L'interruption des sœurs Méchinet avait eu cet effet de rendre au greffier une bonne partie de son sang-froid.

– J'espère bien qu'il ne m'arrivera pas malheur, dit-il, et cependant, mademoiselle, je ne dois pas vous cacher que le service que je vais essayer de vous rendre présente beaucoup plus de difficultés qu'on ne croirait…

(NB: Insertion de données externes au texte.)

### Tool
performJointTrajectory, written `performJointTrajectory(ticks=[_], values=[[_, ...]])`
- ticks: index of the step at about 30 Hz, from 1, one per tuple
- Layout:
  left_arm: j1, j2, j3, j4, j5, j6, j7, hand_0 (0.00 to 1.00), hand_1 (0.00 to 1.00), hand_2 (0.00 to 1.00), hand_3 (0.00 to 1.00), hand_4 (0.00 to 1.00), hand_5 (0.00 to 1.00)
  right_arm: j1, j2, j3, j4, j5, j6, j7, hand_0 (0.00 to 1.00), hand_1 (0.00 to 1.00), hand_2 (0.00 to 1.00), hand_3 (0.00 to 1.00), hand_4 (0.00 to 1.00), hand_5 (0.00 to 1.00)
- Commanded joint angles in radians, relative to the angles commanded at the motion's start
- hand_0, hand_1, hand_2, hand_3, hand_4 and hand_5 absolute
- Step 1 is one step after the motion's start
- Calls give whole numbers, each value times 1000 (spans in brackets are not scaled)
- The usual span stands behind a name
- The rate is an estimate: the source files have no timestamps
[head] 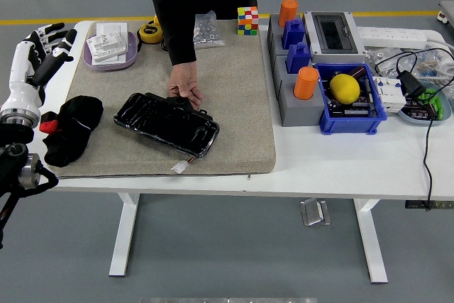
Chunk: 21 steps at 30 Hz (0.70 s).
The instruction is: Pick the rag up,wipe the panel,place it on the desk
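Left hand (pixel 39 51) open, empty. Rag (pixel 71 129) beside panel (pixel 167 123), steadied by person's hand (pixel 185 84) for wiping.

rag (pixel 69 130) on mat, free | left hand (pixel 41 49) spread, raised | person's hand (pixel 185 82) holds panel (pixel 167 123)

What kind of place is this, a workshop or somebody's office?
Probably a robotics lab or test workshop. A robot's left hand hangs at the white table, which holds sorted test items: a puzzle cube, an electrical box and a blue bin. The floor is bare grey with a yellow line.
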Motion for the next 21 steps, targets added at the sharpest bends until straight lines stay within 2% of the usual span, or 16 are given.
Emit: performJointTrajectory(ticks=[3,12,21], values=[[15,-6,-10,-10,-51,-16,-23,469,656,705,687,843,533,-2,2,0,-1,0,0,0,718,599,663,576,969,525],[61,-41,-60,-45,-69,-74,-68,466,628,674,654,849,543,-1,9,-7,-2,2,-4,0,720,600,663,576,968,526],[95,-66,-88,-45,-105,-93,-84,466,624,668,631,837,532,-5,19,-15,-5,3,-5,-2,720,600,664,577,968,526]])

– Mon Dieu! murmura Mlle Denise.

– Monsieur Daveline, poursuivit le greffier, n'a peut-être pas une intelligence très supérieure, mais il sait son métier, et il est de plus très fin et excessivement défiant. Hier encore, il me disait qu'il prévoyait que la famille de monsieur de Boiscoran tenterait l'impossible pour le soustraire à l'action de la justice. De là, chez lui, des transes incessantes, un redoublement de défiance et un luxe de précautions dont on n'a pas l'idée. S'il osait, il établirait son lit en travers la porte de monsieur Jacques…

– Cet homme me hait, monsieur Méchinet…

– Non, mademoiselle, non; mais il est ambitieux, il croit que sa carrière dépend du résultat de cette instruction, et il tremble que son prévenu ne s'envole ou qu'on ne le lui prenne… (Fort perplexe évidemment, Méchinet se grattait l'oreille.) Comment vais-je m'y prendre, continuait-il, pour remettre un billet à monsieur de Boiscoran? S'il était averti, ce ne serait rien. Mais il ne l'est pas. Mais il est tout aussi défiant que monsieur Daveline. Il craint toujours qu'on ne lui tende quelque piège, et il se tient sur ses gardes. Si je lui fais un signe, me comprendra-t-il? Et si je fais un signe monsieur Daveline, qui a l'œil d'une pie, ne le surprendra-t-il pas?…

– N'êtes-vous donc jamais seul avec monsieur de Boiscoran, monsieur?

– Jamais une seconde, mademoiselle. C'est avec le juge d'instruction que j'entre dans la prison et avec lui que j'en sors. Vous me direz qu'en sortant, comme je passe le dernier, je pourrais laisser tomber adroitement le billet… Mais, quand nous sortons, le geôlier, qui a de bons yeux, est là. J'aurais, de plus, à redouter l'excès de prudence de monsieur de Boiscoran. Voyant un billet lui arriver de cette façon, il serait bien capable de le remettre, sans l'ouvrir, à monsieur Galpin-Daveline… (Il s'arrêta, et, après un moment de réflexion): Le plus sûr, reprit-il, serait peut-être de mettre dans la confidence le geôlier Blangin, ou un détenu qui est chargé de servir et d'espionner monsieur de Boiscoran…

– Frumence Cheminot! fit vivement Mlle Denise.

La plus extrême surprise se peignit sur les traits de Méchinet.

– Vous savez son nom! dit-il.

– Je le sais, parce que Blangin m'a parlé de ce prisonnier, et que son nom m'a frappé le jour où madame de Boiscoran et moi, ignorant ce que c'est que le secret, sommes allées à la prison demander à voir Jacques.

Le greffier eut un geste de dépit.

– Maintenant, fit-il, je m'explique les terreurs de monsieur Daveline. Il aura eu vent de votre démarche et se sera imaginé que vous vouliez lui enlever son prisonnier. (Il marmotta entre ses dents quelques mots encore que Mlle Denise n'entendit pas; puis se décidant): N'importe! prononça-t-il, j'agirai selon les circonstances. Écrivez votre lettre, mademoiselle, voici de l'encre et du papier…

Pour toute réponse, la jeune fille s'assit à la table de Méchinet; mais au moment de prendre la plume:

– Monsieur de Boiscoran a-t-il des livres dans sa prison? demanda-t-elle.